HTML form to collect the data for the Python Script

PHP inserts form data (POST) into input MySQL table

PHP exec s Python3.4 script.py row_id

Python collected the row ID using sys.argv[1] and runs the code and inserts the results into output MySQL table. When complete PHP displays a report (PHP waits for Python to complete, then I use header to go to the report URL).

The report pages are html with the blanks filled by PHP from the output MySQL table.

This worked fine for me testing and developing. The problem came when I released it into the wild for more general testing within the company - it is hosted on a VPS server and when the Server ran more than one instance of Python it ran like a dog (as we say in Scotland, because to say slow would be too easy).

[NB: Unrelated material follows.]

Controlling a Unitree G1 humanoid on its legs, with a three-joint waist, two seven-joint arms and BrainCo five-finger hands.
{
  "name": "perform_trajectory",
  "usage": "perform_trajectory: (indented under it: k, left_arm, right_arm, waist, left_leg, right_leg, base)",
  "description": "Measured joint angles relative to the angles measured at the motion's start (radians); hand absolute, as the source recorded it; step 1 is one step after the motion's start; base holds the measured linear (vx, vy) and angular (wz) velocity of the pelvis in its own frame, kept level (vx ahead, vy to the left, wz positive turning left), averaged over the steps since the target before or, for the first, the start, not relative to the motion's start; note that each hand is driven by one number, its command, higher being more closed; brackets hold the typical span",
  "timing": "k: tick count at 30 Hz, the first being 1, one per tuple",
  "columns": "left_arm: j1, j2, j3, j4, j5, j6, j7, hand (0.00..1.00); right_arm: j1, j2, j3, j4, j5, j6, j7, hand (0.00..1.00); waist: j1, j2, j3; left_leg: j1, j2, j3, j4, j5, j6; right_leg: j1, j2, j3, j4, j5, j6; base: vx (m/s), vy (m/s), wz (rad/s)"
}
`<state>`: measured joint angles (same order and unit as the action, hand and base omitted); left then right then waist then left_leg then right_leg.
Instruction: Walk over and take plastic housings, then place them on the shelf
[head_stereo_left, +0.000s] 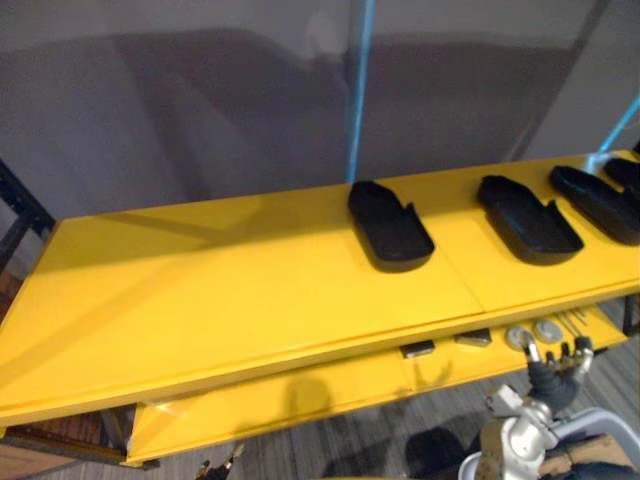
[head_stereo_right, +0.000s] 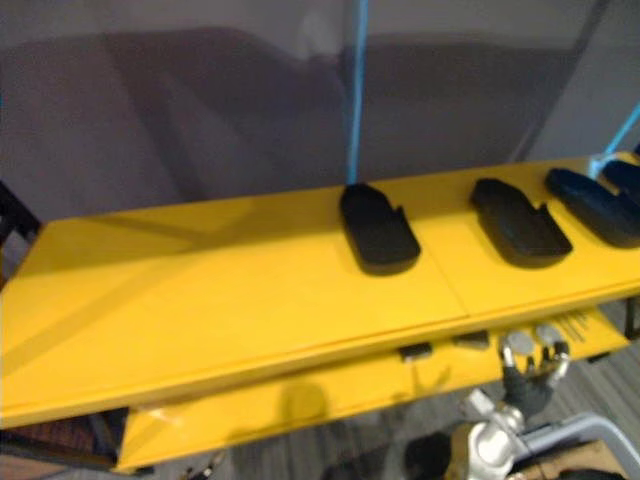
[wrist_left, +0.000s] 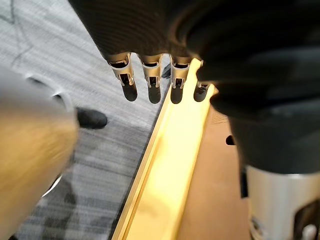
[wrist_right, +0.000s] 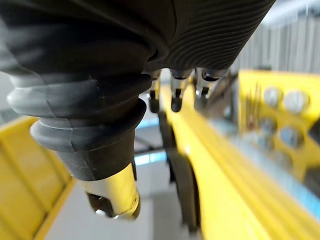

Of course, the hosting company suggest upgrading, which we did and that doubled the capacity (from 1, sometimes 2 simultaneous runs, to 2 sometimes 3). I have now reached the conclusion that this method is not scalable, we are always going to hit some kind of limit.

So I have been looking at Amazon Web Services, but to do this requires a change in philosophy for the Python design - it must run all the time and have data fed in somehow (as far as I can see).

The Amazon suggestion is Flask or similar framework, but this would mean I then either have two web servers and have to do some kind of cross domain transfer of data, or else scrap what I have done - or at least heavily modify my PHP/HTML/JS that runs on the webserver so that it can be served by Flask and all be hosted by AWS.

Unless someone can suggest another way of communication that doesn't require a web framework, I have been considering either just polling the MySQL database at intervals and processing any new data, or else migrating the database to Postgre, which, I believe, allows Python code to run within the database structure and would enable me to trigger on insert (I believe the user defined triggers in MySQL only support C/C++).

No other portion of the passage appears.